E como se comporta um geômetra cego? Ele é que é o verdadeiro? Por quê? Ele não sustenta nada. Faz o que pensa. Constrói e desconstrói. O triângulo não é um segredo que nos desafie, ainda que o estudante aplicado não esteja impedido de desenhar o olho de Deus no centro dele. Estudar triângulo seria trabalho ou imitação? Fazer deduções corretamente ou não no estudo e medição de ângulos é também um discurso, que compreende afirmações e negações (N.B. Ensino de geometria a deficientes visuais). A diferença entre geômetra cego ou deficiente não quer dizer nada enquanto a geometria permanecer geometria, que apenas projeta mundos possíveis.
Ma se se quiser empurrar a geometria, via mecânica ou física, coisificando suas elucubrações, usam-se as mãos. O olho apenas idealista não realiza nada. Essa ideia é difícil? De qualquer modo agradeço a Maine de Biran que me ajudou a entende os visionários, esses sonhadores de mundos, sempre aguardando algum milagre, isto é, um tesouro sem trabalho. Esses visionários ficam procurando uma prova da existência do mundo, sem jamais encontrá-la. Eles não sabem o que é a existência, só pensam no banquete episcopal.

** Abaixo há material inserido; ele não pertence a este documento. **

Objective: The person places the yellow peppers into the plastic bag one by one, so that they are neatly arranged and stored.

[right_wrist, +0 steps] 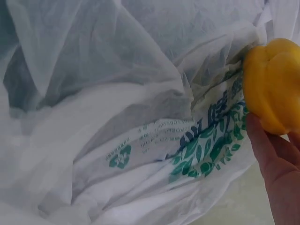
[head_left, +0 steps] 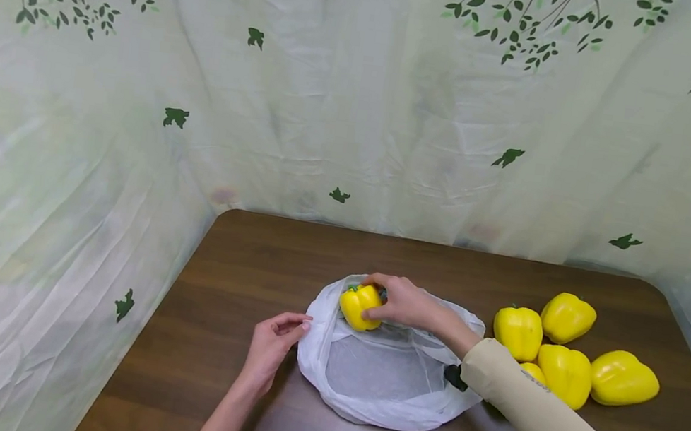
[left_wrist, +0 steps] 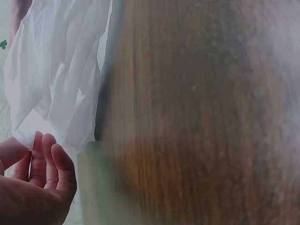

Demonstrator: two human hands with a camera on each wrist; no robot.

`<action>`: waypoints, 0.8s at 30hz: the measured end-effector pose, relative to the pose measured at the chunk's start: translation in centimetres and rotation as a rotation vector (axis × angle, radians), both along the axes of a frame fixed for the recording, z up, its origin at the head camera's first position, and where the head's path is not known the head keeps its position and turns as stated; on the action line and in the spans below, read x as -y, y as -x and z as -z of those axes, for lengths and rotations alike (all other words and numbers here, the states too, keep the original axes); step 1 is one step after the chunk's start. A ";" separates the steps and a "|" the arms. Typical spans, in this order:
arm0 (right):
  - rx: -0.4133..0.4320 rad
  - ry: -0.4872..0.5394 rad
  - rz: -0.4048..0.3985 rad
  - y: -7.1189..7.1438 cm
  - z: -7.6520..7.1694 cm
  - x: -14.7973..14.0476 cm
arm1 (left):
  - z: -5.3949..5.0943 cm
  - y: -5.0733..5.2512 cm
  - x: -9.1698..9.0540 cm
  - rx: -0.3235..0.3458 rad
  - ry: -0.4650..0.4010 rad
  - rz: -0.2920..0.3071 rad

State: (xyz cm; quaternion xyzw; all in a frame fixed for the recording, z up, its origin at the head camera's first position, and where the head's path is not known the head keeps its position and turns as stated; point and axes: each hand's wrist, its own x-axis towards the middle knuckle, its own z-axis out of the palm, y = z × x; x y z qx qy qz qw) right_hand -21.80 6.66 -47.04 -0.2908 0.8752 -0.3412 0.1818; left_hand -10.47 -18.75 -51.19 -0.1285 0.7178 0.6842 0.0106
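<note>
My right hand [head_left: 407,303] grasps a yellow pepper [head_left: 355,306], thumb on the near side and fingers over the far side, and I have it at the far left part of the open mouth of a white plastic bag [head_left: 316,376]. I cannot tell whether the pepper touches the bag. My left hand [head_left: 269,346] pinches the bag's left rim between thumb and fingertips, the other fingers loosely bent. The bag sits on the brown wooden tabletop [head_left: 258,255], its rim spread into a wide round opening, and my right forearm crosses over its right side. Seen from my right wrist, the bag's crumpled plastic carries green leaf printing [right_wrist: 206,145] and a green recycling mark [right_wrist: 120,157]. To the right of the bag, more yellow peppers [head_left: 564,374] lie close together on the tabletop; five show there, one of them partly hidden behind my beige sleeve [head_left: 542,423]. Beyond the tabletop hangs a pale, wrinkled curtain [head_left: 388,121] printed with leafy branches [head_left: 527,23] and scattered dark green shapes [head_left: 508,157].
</note>
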 end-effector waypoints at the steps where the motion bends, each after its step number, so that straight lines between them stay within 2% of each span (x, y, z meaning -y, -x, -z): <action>1: 0.001 0.006 0.002 0.0 0.1 0.0 | 0.0 0.0 -0.1 -0.004 -0.001 -0.001; 6: 0.005 0.037 0.007 -0.1 0.5 0.0 | 0.1 0.1 -0.2 -0.008 0.000 -0.012; 11: 0.036 0.050 0.041 -0.2 0.7 0.0 | 0.2 0.1 -0.1 -0.004 -0.004 -0.018; 24: 0.054 0.069 0.106 -0.3 1.1 -0.2 | 0.3 0.1 -0.1 -0.004 0.006 -0.024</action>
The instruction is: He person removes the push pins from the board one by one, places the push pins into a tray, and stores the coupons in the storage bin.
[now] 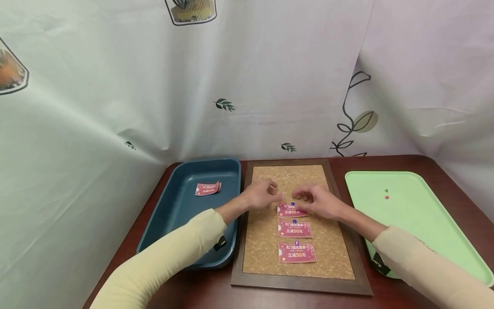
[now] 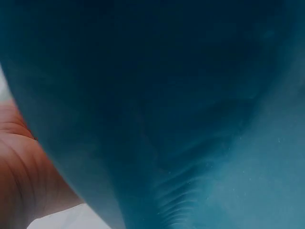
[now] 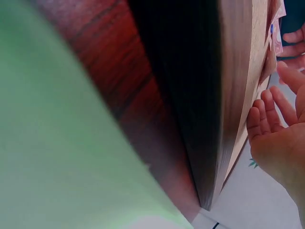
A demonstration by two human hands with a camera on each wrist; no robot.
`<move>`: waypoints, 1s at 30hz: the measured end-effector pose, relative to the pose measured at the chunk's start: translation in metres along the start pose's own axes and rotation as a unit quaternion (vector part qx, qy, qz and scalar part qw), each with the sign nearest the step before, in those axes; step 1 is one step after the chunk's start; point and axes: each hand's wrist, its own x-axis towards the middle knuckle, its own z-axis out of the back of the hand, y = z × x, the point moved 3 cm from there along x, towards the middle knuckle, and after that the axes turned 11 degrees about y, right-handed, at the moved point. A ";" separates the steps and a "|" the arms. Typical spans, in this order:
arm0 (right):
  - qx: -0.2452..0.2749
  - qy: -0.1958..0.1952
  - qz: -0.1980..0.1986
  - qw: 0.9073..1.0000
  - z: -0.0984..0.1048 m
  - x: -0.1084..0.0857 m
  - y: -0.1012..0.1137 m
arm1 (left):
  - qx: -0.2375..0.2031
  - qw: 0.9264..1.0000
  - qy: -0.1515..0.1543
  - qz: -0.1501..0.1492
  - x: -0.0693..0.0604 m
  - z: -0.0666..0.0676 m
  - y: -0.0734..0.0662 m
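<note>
So there are three little pink coupons in a column down the middle of the cork board [image 1: 266, 257]: a far one [image 1: 289, 211], a middle one [image 1: 294, 230] and one [image 1: 297, 255] closest to the near edge. Each has a small blue or purplish pin at its top edge.

The left hand [image 1: 264, 194] hovers just left of the far coupon, fingers loosely bent, a narrow gap to the thumb, nothing visible in it. The right hand [image 1: 318, 201] is over that coupon's right end, fingers relaxed and partly curled, nothing visible there either. Can't tell if it touches the paper.

Handling-wise, I'd bet they're feather light and bendy, easy to crease or tear around a pin hole. The loose coupons [image 1: 207, 189] in the blue tray [image 1: 181, 223], right of its middle and nearer the far edge, have a lifted right end, so that's where I'd slide a fingertip under. Pinch by the short ends and leave the top middle free for a pin. Flat paper probably skates about on smooth plastic.

The pink bit [image 1: 387, 197] near the far edge of the green tray [image 1: 409, 231] looks like another pin: tiny, hard, likely to roll. Thumb and fingertip on the head, mind the point.
</note>
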 end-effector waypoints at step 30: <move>-0.018 -0.006 -0.025 0.999 -0.005 0.015 0.002 | 0.016 1.000 0.024 0.004 0.010 -0.012 0.001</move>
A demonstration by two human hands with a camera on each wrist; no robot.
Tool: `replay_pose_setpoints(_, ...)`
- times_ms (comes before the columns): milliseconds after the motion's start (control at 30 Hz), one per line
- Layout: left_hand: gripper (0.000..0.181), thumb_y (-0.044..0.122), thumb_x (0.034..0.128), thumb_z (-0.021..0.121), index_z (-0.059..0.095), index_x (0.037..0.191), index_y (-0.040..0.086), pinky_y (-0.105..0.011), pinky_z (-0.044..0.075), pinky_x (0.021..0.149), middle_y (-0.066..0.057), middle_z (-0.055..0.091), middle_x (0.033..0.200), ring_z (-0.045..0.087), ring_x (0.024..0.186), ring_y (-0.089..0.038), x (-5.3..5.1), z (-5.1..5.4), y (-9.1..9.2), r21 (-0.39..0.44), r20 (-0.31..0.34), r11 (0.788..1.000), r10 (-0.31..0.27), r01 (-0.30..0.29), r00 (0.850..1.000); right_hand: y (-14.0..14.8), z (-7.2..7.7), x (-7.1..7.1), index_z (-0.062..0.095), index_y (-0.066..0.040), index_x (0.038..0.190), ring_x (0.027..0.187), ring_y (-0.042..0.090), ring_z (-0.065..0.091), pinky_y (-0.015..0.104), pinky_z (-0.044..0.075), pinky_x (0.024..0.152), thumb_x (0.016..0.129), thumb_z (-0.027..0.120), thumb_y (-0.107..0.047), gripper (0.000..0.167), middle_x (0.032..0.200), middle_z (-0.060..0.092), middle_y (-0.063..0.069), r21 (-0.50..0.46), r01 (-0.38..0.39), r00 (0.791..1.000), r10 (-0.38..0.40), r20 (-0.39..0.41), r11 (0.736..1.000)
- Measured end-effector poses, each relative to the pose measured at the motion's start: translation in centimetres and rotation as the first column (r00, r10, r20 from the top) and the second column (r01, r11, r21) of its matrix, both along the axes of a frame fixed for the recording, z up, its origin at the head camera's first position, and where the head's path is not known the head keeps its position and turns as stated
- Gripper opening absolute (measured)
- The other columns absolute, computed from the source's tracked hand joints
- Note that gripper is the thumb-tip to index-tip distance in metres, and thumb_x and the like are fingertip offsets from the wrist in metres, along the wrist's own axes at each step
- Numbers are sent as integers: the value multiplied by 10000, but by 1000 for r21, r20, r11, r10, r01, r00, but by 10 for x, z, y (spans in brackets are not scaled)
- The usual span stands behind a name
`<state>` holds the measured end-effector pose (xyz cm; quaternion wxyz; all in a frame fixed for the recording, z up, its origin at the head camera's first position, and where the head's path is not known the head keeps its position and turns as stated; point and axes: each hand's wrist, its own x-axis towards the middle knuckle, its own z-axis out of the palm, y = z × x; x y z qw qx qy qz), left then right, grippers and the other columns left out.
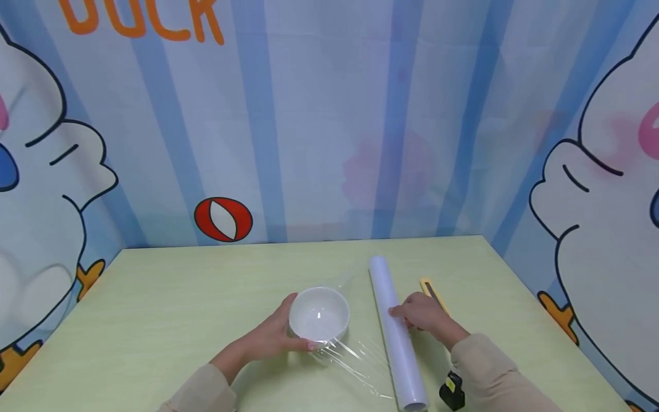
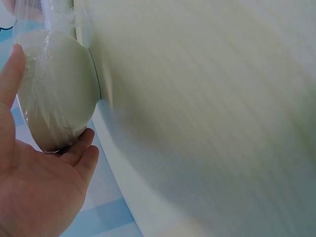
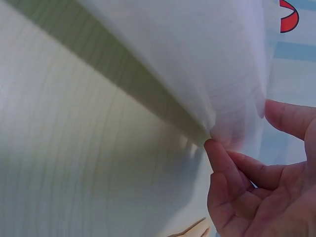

2- A condição da criança é mesma, porém mais natural. Contudo a experiência infantil é o início e origem de nossos erros. Isso é o que pretendo explicar. A criança ignora o trabalho. (NB. Recordar os estados da mente: certeza, opinião...). As brincadeiras são esforços sem resultados duráveis, como escrever na areia. Escreve-se, apaga-se, repete-se a mesma coisa e vai-se por ai. Mas o trabalho visa um resultado duradouro, enquanto o jogo infantil é apenas ficção e principalmente imitação de profissões. ( Brincar de casinha,de boneca,de médico, de aplicar injeção...). Os brinquedos não mexem com o mundo, ficam apenas em palavras e mímicas. E quem não mexe com o mundo, ignora-o. Se não se aplicar ao mundo, de acordo com uma mecânica cega, as leis do trabalho, nunca se saberá quanto custa transformar um pântano numa roça de milho. Os contos privilegiam a narração de sucessos obtidos por suplicas ou milagres, onde nada se adquire por trabalho. É o reino do anjo Ariel, da cultura cabalística, que nos ajuda a agradecer a Deus os bens recebidos, facilita-nos a descoberta de tesouros ocultos e nos sonhos revela-nos os segredos do amor, da natureza e a localizar objetos perdidos. Mas o espírito ou estro, deus dos deuses, comportando-se como Ariel, engana-se, pois acaba não descobrindo coisa alguma. De onde vem o alimento? Qual a razão do aumento do preço do pão? Quem cuida da segurança alimentar? Eu me alimento, sabendo ou não, do trabalho dos seres humanos. Em quase todas as coisas nós nos comportamos como visionários, até inocentes. O geômetra visionário se alimenta de triângulos, enquanto outros tomam o café da manhã, como se fosse um milagre.